## Activity
Within this listing, how many lines carry the string "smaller"? State the number only.

## The input
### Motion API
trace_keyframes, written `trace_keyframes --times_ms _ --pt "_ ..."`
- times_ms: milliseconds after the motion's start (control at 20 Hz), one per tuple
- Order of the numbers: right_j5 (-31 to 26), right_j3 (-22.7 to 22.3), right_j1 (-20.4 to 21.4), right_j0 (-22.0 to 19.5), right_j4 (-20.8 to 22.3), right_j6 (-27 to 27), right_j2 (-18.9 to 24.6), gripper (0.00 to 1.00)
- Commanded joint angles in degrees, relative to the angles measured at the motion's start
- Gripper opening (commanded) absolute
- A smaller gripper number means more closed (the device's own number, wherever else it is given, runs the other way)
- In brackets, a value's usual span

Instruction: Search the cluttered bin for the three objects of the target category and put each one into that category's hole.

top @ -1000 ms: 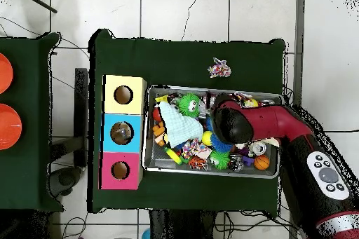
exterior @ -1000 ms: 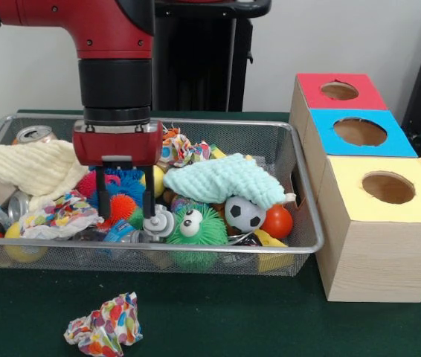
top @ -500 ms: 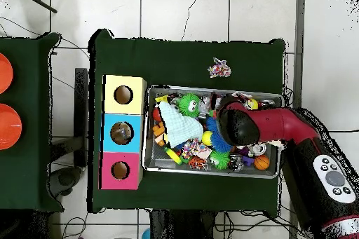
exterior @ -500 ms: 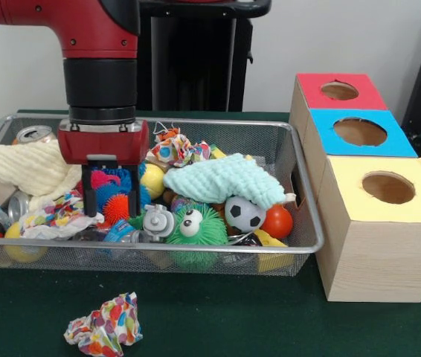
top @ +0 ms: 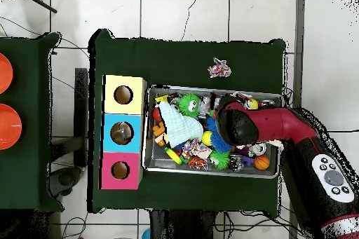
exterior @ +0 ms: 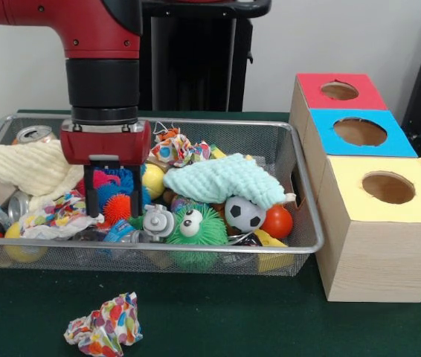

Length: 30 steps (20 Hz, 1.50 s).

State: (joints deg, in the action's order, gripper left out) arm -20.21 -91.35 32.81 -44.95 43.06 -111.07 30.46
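Observation:
My gripper (exterior: 113, 211) is open and reaches down into the left half of the wire bin (exterior: 195, 250). Its fingers straddle an orange spiky ball (exterior: 118, 207), with a blue spiky ball (exterior: 121, 186) and a pink one (exterior: 100, 179) just behind. To the right lie a yellow ball (exterior: 153, 180), a green fuzzy ball with eyes (exterior: 195, 227), a soccer ball (exterior: 243, 214) and an orange ball (exterior: 277, 222). A mint cloth (exterior: 222, 178) covers the middle. In the overhead view the arm's red head (top: 235, 125) hides the gripper.
Red (exterior: 367, 97), blue (exterior: 322, 125) and yellow (exterior: 344, 175) boxes with round holes stand right of the bin. A cream cloth (exterior: 24, 167), cans (exterior: 34, 134) and crumpled patterned paper (exterior: 58, 212) fill the bin's left end. Another paper wad (exterior: 105, 324) lies on the green table.
The gripper has shifted left along the bin, away from the green fuzzy ball to over the spiky balls, staying open. Over the last half second it barely moved.

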Motion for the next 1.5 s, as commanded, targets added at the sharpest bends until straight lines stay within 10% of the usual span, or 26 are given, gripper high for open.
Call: trace_keyframes --times_ms 50,1500 --pt "-4.2 -1.2 -1.7 0.8 2.1 6.9 0.4 1.00" --pt "1.6 -2.7 -2.3 0.8 4.6 4.1 -0.8 1.00"
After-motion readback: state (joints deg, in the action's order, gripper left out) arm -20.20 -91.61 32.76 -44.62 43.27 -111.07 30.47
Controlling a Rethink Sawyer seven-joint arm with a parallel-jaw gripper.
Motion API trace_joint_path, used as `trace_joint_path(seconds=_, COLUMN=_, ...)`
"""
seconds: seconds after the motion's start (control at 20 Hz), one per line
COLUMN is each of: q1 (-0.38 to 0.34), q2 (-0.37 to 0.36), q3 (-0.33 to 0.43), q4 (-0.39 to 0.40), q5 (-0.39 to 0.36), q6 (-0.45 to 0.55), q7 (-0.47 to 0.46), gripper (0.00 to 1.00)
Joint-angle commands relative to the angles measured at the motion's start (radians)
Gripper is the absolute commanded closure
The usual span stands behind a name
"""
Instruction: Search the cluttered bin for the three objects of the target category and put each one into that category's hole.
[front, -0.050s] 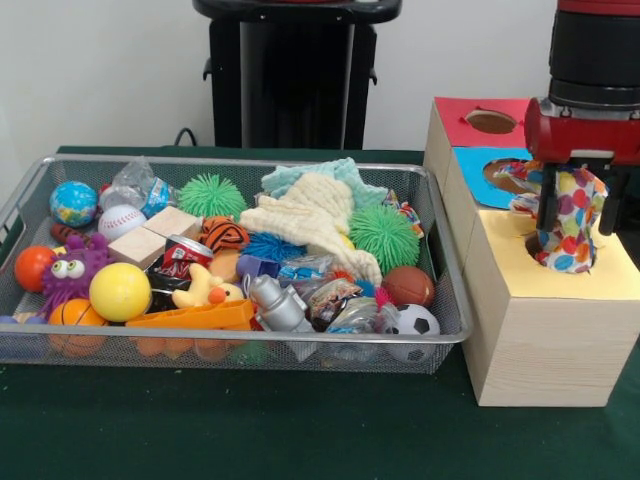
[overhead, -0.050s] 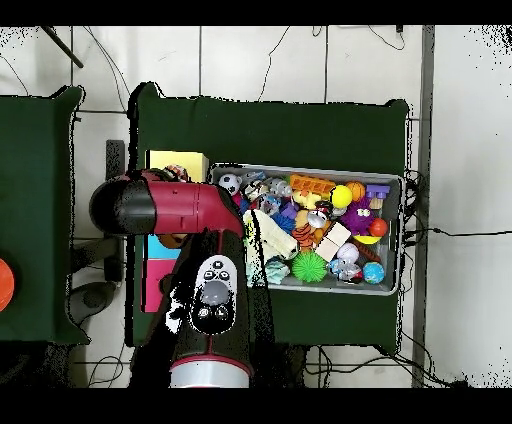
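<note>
At the right of the front frame I have the gripper (front, -0.050s: 568, 222) clamped on a polka-dot cloth (front, -0.050s: 568, 232), hanging over the yellow hole (front, -0.050s: 545, 252) of the wooden box (front, -0.050s: 540, 320). Next I judge: lower, release. Three holes in all; the wire bin (front, -0.050s: 440, 300) holds two green spiky balls (front, -0.050s: 384, 236).

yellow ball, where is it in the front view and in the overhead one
Front view: the yellow ball lies at the bin's left end, near the front rim, beside the purple googly-eyed toy.
Overhead view: the yellow ball lies toward the bin's upper right.
Shared landmark: the orange toy block next to it.
</note>
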Motion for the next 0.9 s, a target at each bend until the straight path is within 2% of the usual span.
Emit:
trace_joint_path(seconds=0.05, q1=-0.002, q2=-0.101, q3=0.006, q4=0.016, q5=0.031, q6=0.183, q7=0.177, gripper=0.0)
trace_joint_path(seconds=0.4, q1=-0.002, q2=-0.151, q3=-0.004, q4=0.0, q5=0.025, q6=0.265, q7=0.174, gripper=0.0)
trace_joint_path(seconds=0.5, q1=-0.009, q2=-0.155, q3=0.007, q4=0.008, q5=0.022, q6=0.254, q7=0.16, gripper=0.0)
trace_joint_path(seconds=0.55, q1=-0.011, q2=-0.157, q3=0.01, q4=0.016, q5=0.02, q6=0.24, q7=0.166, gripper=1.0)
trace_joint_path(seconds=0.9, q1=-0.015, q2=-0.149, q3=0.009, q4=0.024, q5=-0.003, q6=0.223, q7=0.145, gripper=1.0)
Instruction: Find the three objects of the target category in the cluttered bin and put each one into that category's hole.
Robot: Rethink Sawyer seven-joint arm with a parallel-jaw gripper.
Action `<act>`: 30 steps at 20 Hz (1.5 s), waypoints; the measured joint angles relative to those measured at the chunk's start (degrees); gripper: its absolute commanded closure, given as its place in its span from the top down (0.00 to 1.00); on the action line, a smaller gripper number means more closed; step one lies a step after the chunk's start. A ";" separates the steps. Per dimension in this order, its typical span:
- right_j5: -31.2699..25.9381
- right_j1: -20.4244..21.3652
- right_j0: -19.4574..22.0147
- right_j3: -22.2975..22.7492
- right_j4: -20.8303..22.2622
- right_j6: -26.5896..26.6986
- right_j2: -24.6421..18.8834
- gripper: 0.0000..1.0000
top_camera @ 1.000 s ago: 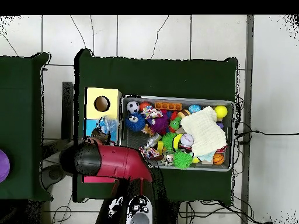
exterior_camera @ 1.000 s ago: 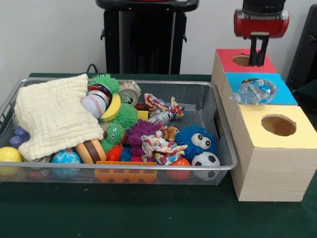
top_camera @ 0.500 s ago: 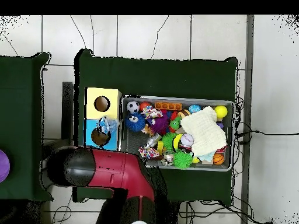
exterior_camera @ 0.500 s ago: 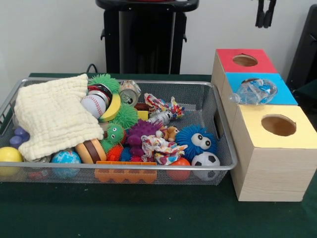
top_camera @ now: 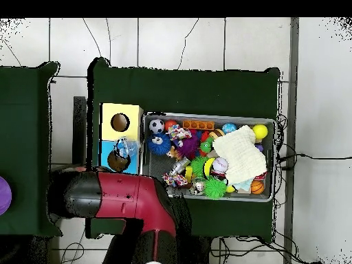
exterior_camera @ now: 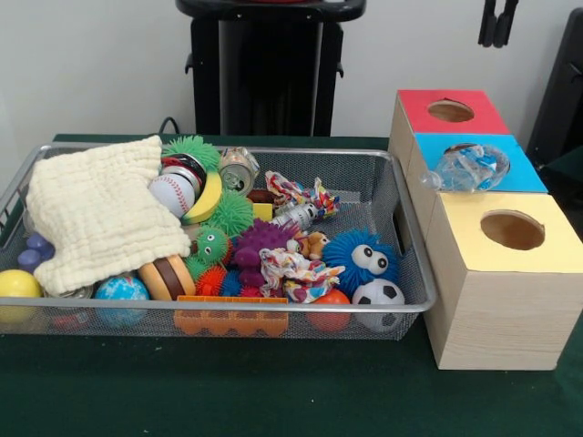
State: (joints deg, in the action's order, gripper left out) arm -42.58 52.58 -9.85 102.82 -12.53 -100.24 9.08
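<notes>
The gripper (exterior_camera: 494, 36) hangs high above the red box (exterior_camera: 446, 114), fingers close together and holding nothing; the wire bin (exterior_camera: 414, 289) of toys lies low to its side, a crumpled plastic bottle (exterior_camera: 469, 167) resting on the blue box (exterior_camera: 524, 175)

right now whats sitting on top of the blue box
A crumpled clear plastic bottle lies on the blue box, partly over its hole, whose dark rim peeks out behind the bottle. Whether anything is inside the box cannot be seen; the bottle covers most of the opening.
</notes>
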 measured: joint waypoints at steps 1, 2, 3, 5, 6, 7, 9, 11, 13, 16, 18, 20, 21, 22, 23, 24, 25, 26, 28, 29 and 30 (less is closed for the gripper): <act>0.17 -0.84 -0.11 -0.97 0.35 0.00 0.28 0.00; 0.32 -1.51 -0.15 -1.75 0.59 0.00 0.47 0.00; 0.56 -3.25 -0.14 -3.66 1.23 0.00 0.86 0.00; 0.65 -4.56 -0.12 -5.05 1.63 0.00 1.12 0.00; 0.83 -6.76 0.02 -7.31 2.11 0.00 1.36 0.00; 0.95 -7.62 0.12 -8.16 2.26 0.00 1.39 0.00; 1.46 -9.71 0.45 -10.13 2.63 0.00 1.39 0.00; 1.98 -11.14 0.78 -11.36 2.85 0.00 1.39 0.00; 3.35 -14.01 1.61 -13.80 3.10 0.00 1.39 0.00; 4.66 -16.01 2.15 -15.43 3.16 0.00 1.40 0.00; 6.47 -18.36 2.57 -17.26 3.18 0.00 1.45 0.00; 7.50 -19.44 2.63 -18.00 3.23 0.00 1.51 0.00; 8.16 -20.12 2.62 -18.43 3.26 0.00 1.58 0.00; 9.06 -20.95 2.54 -18.92 3.30 0.00 1.75 0.00; 9.42 -21.26 2.50 -19.08 3.31 0.00 1.83 0.00; 9.95 -21.72 2.39 -19.32 3.32 0.00 2.03 0.00; 10.49 -22.21 2.23 -19.52 3.31 0.00 2.27 0.00; 10.86 -22.53 2.11 -19.63 3.32 0.00 2.46 0.00; 11.37 -23.07 1.87 -19.69 3.30 0.00 2.76 0.00; 11.39 -23.11 1.84 -19.76 3.29 0.00 2.80 0.00; 11.39 -23.12 1.85 -19.83 3.29 0.00 2.80 0.00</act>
State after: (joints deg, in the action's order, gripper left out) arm -31.19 29.45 -8.00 82.99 -9.24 -100.24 11.88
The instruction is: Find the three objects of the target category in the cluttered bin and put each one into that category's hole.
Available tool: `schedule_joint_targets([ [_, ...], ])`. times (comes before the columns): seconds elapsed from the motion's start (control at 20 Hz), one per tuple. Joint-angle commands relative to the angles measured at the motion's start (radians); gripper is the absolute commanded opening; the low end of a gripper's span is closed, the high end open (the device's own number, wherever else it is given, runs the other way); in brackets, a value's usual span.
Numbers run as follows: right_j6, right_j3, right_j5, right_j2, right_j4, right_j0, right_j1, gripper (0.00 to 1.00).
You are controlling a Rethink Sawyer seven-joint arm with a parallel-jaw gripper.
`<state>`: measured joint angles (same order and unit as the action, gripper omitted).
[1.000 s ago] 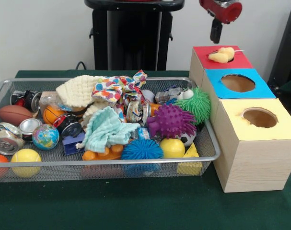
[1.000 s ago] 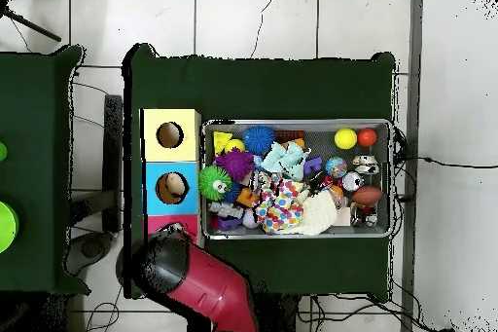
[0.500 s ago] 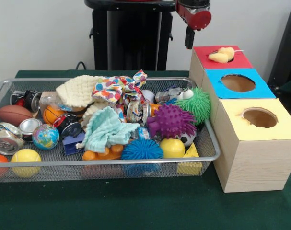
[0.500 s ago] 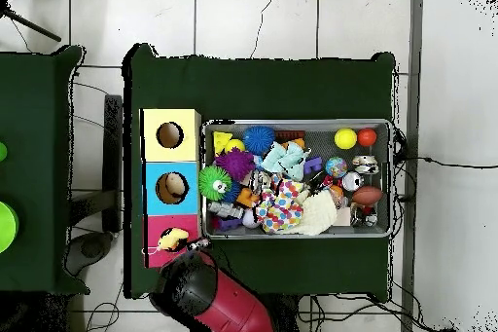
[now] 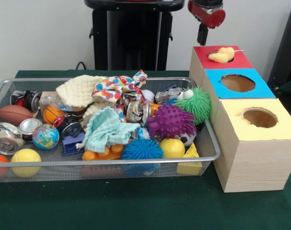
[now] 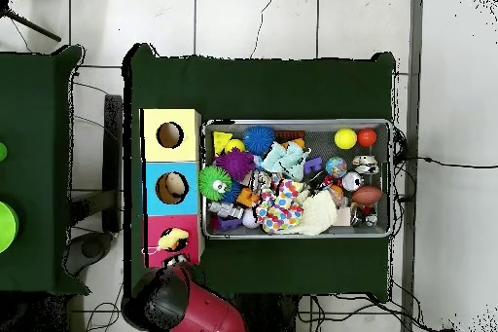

## Expected answer
2